Although the dereferencing will occur inside the change_type2_value function, this still technically breaks strict aliasing as, in reality, our pointer points to a different type. However, are there any real conditions on which strict-aliasing optimization used by a real compiler could break this code too?

I think it would be a possibility if a compiler went out of the current function's scope to look at what should be happening in another function just to figure out if it should reload the memory pointed to by a variable that has been passed to it. Which doesn't seem too feasible to me.

Or is it possible that a real compiler can do something as nasty as assume that the function in question will not change the memory pointed to by our pointer if we pass it in as cast to a pointer to an incompatible type?


Solution

  • Strictly conforming? No.

    Look at the following:

    void bar(){
        int x=7;
        foo();
        printf("%d\n",x);
    }
    

    What value of x gets printed? It's 7. There's no legal way for foo() to modify x.

    How about

    void bar(int* x){
        *x=7;
        foo();
        printf("%d\n",*x);
    }
    

    All bets are off. foo() may have access to the address pointed to by x by other means. We can't say and the compiler may very well have as little to go on as we have here. It depends where and how foo() is defined and how holistic the compiler is. For example if foo() is inline etc.

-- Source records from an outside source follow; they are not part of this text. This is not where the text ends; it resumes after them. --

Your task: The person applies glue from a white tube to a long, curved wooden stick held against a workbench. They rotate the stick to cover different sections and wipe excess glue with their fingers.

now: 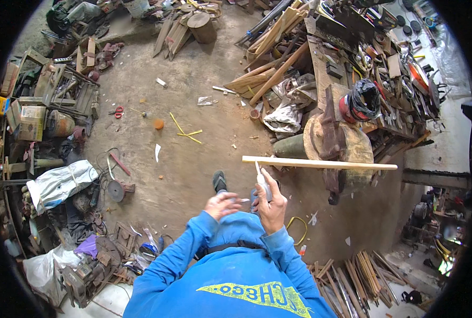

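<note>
My right hand (271, 205) is wrapped round a white squeeze bottle (264, 186) with a narrow nozzle. The nozzle points up and away from me, its tip at the near edge of a long pale wooden strip (321, 162), close to the strip's left end. Part of the strip crosses a dark metal vise (333, 153) on a round wooden block; its left end juts out over the floor. To the left of the bottle, my left hand (223, 205) is closed and slightly blurred, with a small white pointed piece (244, 200) at its fingertips.
A cluttered workbench (323, 79) with a black-lined red bucket (359, 102) stands at the right. Wooden slats (363, 275) lie at the lower right. Red scissors (119, 112) and yellow strips (185, 132) lie on the floor. Scrap and a white sack (63, 183) line the left.
</note>
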Demonstrator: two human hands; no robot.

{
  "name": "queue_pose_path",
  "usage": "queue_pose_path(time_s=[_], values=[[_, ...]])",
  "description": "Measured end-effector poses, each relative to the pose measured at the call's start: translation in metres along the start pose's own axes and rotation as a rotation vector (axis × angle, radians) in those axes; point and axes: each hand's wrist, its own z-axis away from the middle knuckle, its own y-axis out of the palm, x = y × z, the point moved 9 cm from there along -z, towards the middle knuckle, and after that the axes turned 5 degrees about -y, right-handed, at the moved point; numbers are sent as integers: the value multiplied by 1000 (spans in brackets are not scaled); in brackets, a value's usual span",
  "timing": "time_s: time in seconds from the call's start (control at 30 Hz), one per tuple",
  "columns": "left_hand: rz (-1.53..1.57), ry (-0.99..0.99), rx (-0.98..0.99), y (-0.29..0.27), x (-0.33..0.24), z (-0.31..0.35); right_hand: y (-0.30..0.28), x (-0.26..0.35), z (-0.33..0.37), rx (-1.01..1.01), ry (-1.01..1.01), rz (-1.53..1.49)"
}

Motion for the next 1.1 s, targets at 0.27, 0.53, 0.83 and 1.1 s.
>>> queue_pose_path(time_s=[0.27,0.53,0.83,1.1], values=[[-46,166,-578,-217,14,-11,19,0,0,-70,-94,47],[-323,-22,-624,-272,109,-17,27,12,-3,-116,-139,92],[-355,3,-593,-304,147,-26,23,12,-4,-117,-104,128],[-401,27,-556,-304,160,-37,14,13,-6,-137,-80,147]])
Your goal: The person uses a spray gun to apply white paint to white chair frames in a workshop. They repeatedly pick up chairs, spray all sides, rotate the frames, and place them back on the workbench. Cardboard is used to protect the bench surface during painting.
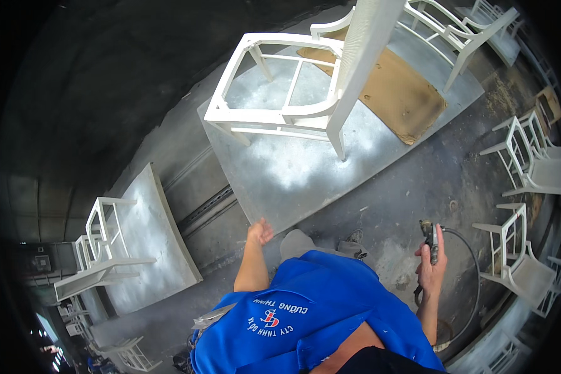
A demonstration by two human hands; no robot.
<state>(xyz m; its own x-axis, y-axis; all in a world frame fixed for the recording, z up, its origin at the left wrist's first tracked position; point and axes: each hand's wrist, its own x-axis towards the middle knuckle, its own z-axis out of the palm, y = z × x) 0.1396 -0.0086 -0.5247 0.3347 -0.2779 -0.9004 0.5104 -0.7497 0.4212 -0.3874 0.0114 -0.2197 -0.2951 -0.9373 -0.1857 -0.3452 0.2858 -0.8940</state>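
Gripping a spray gun (pixel 434 244), the right hand (pixel 429 269) is hovering right of the central white chair (pixel 363 56) standing on a platform (pixel 280 168). On the chair's near side, the left hand's (pixel 260 232) fingers are hanging released. Visible chair surfaces are showing white; anything left bare, I cannot tell.

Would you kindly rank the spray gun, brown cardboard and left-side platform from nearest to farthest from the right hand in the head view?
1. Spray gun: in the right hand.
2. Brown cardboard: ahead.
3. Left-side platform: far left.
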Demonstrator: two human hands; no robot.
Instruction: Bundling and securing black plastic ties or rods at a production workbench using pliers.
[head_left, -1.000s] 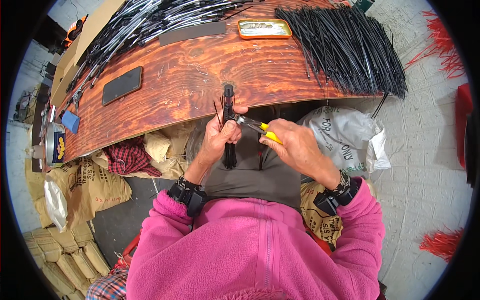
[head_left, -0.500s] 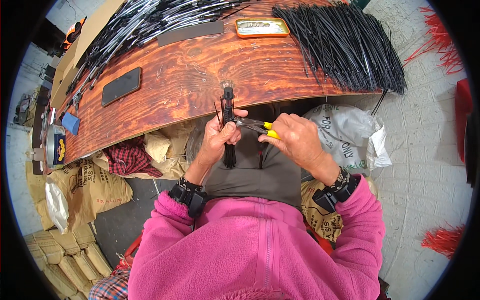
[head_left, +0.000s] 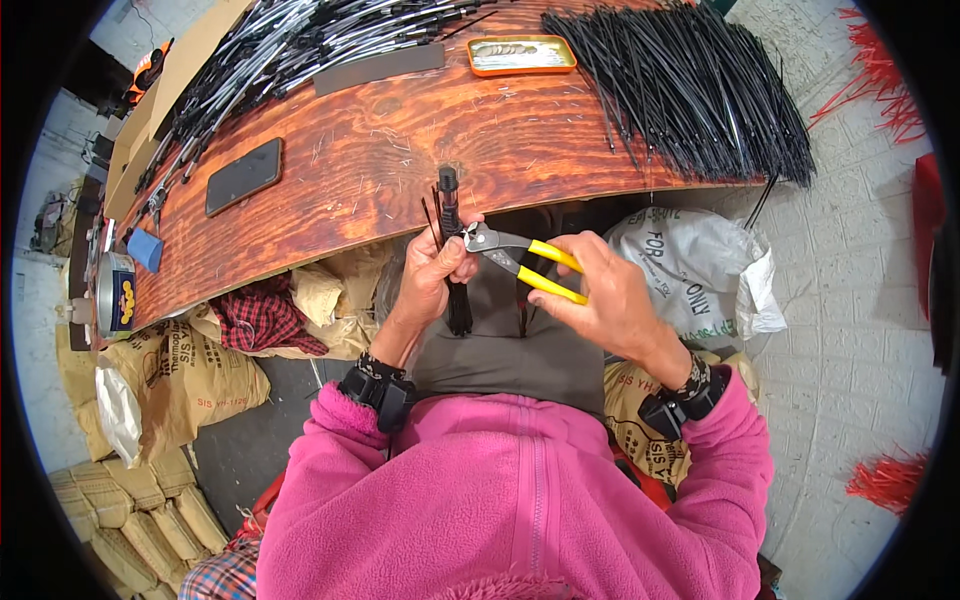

    Now what you've done is cast before passing in to change_type2_value(.) and since it's not strictly conformant to dereference that pointer the compiler is still conformant if it makes the assumption that change_type2_value(.) doesn't dereference its argument and if it is a local variable (your snippet doesn't make that clear) it absolutely can assume it hasn't changed.

    This next bit is a bad idea

    What if you replaced that call with a call to:

    void do_secret_stuff_with_type1(type1* t1){
        type2_incompatible_with_type1* pbar = (type2_incompatible_with_type1*)pfoo;
        change_type2_value((type2_incompatible_with_type1*)pfoo);
    }
    
    type1 foo, *pfoo;
    /* ... */
    pfoo = &foo;
    /* ... */
    while(condition){
        do_secret_stuff_with_type1(pfoo); //Looks innocent, right?
        /* ... */
        use_type1_value_which_should_have_changed(*pfoo);
        /* ... */
    }
    

    The same goes. It's certainly making it harder for the compiler to spot what's going on. If do_secret_stuff_with_type1() is defined in a separate translation unit you're progressively increasing the chances you'll confound the compiler.

    End of bad idea

    However such hacking is almost certainly a dreadful idea. Why are you trying to do this? Forgetting about aliasing what are you doing that casting between incompatible types will result in a useful program?

    For any real case there's almost always a solution involving accessing objects through unsigned char* or copying in using memcpy() and in some cases using a union that turns non-conformant programs into conformant programs.